-- TASK DIRECTIONS --
The full listing, copied exactly, is the required output.

——

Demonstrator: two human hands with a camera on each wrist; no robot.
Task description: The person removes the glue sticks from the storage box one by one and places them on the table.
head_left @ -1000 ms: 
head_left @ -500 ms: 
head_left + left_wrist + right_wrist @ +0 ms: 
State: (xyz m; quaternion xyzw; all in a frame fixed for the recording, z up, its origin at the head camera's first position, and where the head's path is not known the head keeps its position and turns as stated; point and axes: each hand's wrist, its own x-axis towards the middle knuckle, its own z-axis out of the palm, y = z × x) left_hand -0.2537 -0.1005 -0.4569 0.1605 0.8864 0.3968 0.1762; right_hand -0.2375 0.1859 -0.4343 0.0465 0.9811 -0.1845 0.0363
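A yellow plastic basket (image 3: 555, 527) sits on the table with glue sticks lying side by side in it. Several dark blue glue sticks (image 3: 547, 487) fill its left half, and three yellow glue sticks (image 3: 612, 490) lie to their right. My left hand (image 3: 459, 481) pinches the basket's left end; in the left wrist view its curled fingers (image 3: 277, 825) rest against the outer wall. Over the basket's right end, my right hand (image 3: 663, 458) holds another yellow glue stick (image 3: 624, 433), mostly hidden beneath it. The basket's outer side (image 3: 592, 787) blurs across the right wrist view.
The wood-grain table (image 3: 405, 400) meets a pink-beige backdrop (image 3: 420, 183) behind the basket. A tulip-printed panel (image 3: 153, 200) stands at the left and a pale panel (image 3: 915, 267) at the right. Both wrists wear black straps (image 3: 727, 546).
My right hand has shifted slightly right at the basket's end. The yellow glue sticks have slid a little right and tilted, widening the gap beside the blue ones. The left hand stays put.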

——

-- EXERCISE SOLUTION --
Demonstrator: two human hands with a camera on each wrist; no robot.
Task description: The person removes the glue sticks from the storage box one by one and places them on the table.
head_left @ -1000 ms: 
head_left @ -500 ms: 
head_left + left_wrist + right_wrist @ +0 ms: 
State: (xyz m; quaternion xyzw; all in a frame fixed for the recording, z up, its origin at the head camera's first position, and where the head's path is not known the head keeps its position and turns as stated; point and axes: each hand's wrist, its own x-axis towards the middle knuckle, its own z-axis out of the palm, y = z × x) left_hand -0.2537 -0.1005 -0.4569 0.1605 0.8864 0.3968 0.1762; right_hand -0.2375 0.1859 -0.4343 0.0465 0.9811 -0.1845 0.0363
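A yellow plastic basket (image 3: 555, 527) sits on the table with glue sticks lying side by side in it. Several dark blue glue sticks (image 3: 547, 487) fill its left half, and three yellow glue sticks (image 3: 612, 490) lie to their right. My left hand (image 3: 459, 481) pinches the basket's left end; in the left wrist view its curled fingers (image 3: 277, 825) rest against the outer wall. Over the basket's right end, my right hand (image 3: 663, 458) holds another yellow glue stick (image 3: 624, 433), mostly hidden beneath it. The basket's outer side (image 3: 592, 787) blurs across the right wrist view.
The wood-grain table (image 3: 405, 400) meets a pink-beige backdrop (image 3: 420, 183) behind the basket. A tulip-printed panel (image 3: 153, 200) stands at the left and a pale panel (image 3: 915, 267) at the right. Both wrists wear black straps (image 3: 727, 546).
My right hand has shifted slightly right at the basket's end. The yellow glue sticks have slid a little right and tilted, widening the gap beside the blue ones. The left hand stays put.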

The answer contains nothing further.